NetApp, along with Nvidia, is at the forefront of a burgeoning new field of artificial intelligence storage--or, more specifically, artificial intelligence-infused storage. Together, they have developed ONTAP AI, designed to help organizations achieve “edge to core to cloud” control over their data. It’s powered by Nvidia’s DGX supercomputers and NetApp’s AFF A800 cloud-connected flash storage. Octavian Tanase, senior vice president of NetApp’s ONTAP Software & System, explains why he believes artificial intelligence and machine learning will soon be the new mission-critical applications, and why the data associated with them will be invaluable.
ITPro Today: Why do you believe the time has come for true AI-infused storage?
Tanase: It’s all about the tremendous growth and types of data. People are starting to think of data as the oil of the 21st century—something that powers all organizations. A lot of data today is being created outside of the traditional data center at the edge or in the cloud, and we saw the need for a data pipeline from the edge to core to cloud that would enable data scientists to analyze it, apply new algorithms, and draw more value from it.
How does your approach to artificial intelligence storage achieve these goals?
We’ve combined the best technology from NVIDIA and NetApp to enable tremendous performance and scalability for organizations looking to apply AI and deep learning algorithms to their data sets. NVIDIA contributes the capabilities of its DGX-1 AI supercomputer, which packs multiple CPUs called GPUs in a very small footprint. It provides the necessary density and has algorithmic capabilities that enable complex computations. NetApp’s Data Fabric allows organizations to build data lakes and make the protected data highly available. The solution is called ONTAP AI.
How is this solution different from others available today?
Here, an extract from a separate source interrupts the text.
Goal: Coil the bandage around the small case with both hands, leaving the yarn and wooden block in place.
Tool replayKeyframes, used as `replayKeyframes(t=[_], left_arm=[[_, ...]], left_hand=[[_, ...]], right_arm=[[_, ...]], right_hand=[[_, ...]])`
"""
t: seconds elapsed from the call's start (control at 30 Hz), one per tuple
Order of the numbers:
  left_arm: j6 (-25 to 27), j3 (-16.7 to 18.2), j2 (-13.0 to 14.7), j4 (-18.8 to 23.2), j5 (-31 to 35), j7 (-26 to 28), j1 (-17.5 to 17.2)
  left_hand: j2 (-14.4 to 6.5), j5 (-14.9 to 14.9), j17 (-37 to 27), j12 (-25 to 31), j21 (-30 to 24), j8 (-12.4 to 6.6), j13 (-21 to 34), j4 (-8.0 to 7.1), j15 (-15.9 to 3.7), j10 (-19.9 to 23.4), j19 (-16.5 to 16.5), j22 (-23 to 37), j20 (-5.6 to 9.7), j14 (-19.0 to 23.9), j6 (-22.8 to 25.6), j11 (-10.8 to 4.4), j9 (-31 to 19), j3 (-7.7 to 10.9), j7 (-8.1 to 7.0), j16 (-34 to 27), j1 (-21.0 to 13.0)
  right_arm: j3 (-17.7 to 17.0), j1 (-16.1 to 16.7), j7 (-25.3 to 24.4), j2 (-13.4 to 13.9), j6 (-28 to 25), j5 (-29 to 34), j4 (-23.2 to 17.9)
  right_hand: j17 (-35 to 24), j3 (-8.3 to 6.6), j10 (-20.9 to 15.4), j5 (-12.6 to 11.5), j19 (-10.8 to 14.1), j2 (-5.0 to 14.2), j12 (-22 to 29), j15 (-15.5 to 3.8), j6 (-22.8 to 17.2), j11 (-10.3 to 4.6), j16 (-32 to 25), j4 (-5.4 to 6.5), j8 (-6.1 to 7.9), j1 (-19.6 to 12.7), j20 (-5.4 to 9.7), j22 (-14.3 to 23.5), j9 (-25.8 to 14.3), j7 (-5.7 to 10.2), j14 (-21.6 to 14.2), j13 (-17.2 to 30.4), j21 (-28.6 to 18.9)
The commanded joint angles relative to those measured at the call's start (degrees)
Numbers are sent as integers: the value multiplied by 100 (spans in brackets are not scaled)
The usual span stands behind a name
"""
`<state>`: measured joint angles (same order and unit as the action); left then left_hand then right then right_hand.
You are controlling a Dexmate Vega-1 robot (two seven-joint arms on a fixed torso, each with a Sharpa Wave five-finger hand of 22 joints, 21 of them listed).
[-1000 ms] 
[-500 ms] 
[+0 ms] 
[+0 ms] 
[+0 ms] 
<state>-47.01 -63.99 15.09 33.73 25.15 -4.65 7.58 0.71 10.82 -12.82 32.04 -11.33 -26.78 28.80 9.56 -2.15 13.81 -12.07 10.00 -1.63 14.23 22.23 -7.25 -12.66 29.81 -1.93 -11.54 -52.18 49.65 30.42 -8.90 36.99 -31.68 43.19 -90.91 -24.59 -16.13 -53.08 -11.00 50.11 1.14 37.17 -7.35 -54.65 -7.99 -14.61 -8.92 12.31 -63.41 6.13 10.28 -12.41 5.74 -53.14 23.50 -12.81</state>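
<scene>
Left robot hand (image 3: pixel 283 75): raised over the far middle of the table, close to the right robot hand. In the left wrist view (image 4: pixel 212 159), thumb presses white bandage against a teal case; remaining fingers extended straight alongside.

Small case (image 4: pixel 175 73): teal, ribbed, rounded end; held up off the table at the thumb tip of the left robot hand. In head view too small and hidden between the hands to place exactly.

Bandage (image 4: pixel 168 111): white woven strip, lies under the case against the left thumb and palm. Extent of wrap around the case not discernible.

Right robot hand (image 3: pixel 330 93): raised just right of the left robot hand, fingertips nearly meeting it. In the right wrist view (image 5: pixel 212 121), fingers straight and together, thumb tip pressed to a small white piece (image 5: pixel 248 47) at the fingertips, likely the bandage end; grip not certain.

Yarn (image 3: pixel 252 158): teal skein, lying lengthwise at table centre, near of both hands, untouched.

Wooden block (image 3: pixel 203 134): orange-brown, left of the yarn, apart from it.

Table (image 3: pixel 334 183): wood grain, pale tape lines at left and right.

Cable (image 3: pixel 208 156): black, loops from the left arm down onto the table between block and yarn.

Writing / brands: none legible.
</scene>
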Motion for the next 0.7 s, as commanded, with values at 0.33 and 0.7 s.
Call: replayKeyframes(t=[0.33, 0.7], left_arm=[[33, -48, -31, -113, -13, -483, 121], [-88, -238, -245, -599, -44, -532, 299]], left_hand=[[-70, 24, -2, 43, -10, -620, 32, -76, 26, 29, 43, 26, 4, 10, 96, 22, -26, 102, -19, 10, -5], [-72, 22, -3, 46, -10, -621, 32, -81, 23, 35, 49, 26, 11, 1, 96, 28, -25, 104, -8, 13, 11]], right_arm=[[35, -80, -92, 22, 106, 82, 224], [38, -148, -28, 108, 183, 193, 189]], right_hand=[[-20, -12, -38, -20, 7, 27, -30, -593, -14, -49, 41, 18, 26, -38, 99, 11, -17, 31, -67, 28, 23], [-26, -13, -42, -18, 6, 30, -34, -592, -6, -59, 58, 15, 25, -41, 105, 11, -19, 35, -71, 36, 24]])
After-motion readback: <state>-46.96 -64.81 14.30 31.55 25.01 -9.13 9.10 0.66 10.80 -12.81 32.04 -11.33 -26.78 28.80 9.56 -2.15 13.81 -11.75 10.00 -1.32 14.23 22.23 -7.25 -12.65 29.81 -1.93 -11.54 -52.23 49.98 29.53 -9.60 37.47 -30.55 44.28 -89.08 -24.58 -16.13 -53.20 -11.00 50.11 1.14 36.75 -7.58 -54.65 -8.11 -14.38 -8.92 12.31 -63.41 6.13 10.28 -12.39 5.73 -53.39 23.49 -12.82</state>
One way is performance. We believe that our solution performs as much as four times faster than our closest competitor. The second is that we enable the data pipeline from the edge to the core to the cloud. We believe we’re the only vendor that has consistent data management on edge devices in both the traditional data center and the cloud. I also think we are the only such solution available where data is actually created.
What does the artificial intelligence storage component provide?
A lot of work and time goes into preparing the data so you can apply algorithms. Then you have to train your AI module so it can learn from the different data sets you’re throwing at it. You also need to be able to correct that algorithm over time so it becomes intelligent and faster than the human brain in performing certain tasks. This solution integrates all of those processes.
Can you provide an example of how it might work?
Take a high-tech company that has assets in the field deployed at customer sites that do some kind of task and send data back. With this solution, they could collect all of those data points and process them. Through analysis, they could derive information about the health and meantime to failure for certain components. That way, they could proactively replace a component without any human intervention. They could also gain important information about usage patterns. By analyzing that data, you could derive best practices for using that device.
Is this solution best-suited to the high-tech industry, then?
No, it’s applicable to any industry in any sector. We validated this solution before launch with more than a dozen customers. In one case, a healthcare company is using it to collect data points from Internet-connected inhalers, with the goal of being able to adjust and customize doses for specific patients. And a manufacturer is using it to manage data in autonomous vehicles.
How would companies try to achieve these tasks before?
They could still do the work, but calculations that now take a week might have taken a year, and calculations that now take hours might have taken a week.
What other efficiencies does it provide?
We’re all about making it as simple as possible to enable the data lifecycle from the edge to the core to the cloud. So we have tools that make it easier to manage the data and operationalize the infrastructure. For example, we use a technique called thin provisioning to enable users to clone a lightweight version of the data and analyze it without having to make a full copy.
How might AI change the nature of data storage in general over the next five years or so?
This is probably one of the more transformational trends that have affected our industry. You will see the emergence of data lakes that transcend the traditional data center, so there will be a need for data lakes that live partly in the cloud and partly in the traditional data center. I also believe that customers will start looking at their data differently. They will look at data as their main asset rather than collateral that they employ only when they need to do some sort of analysis. In the next three to five years, I believe that artificial intelligence, machine learning and data lakes will be the new mission-critical applications, and the data associated with them will be critical to enterprises regardless of industry sector.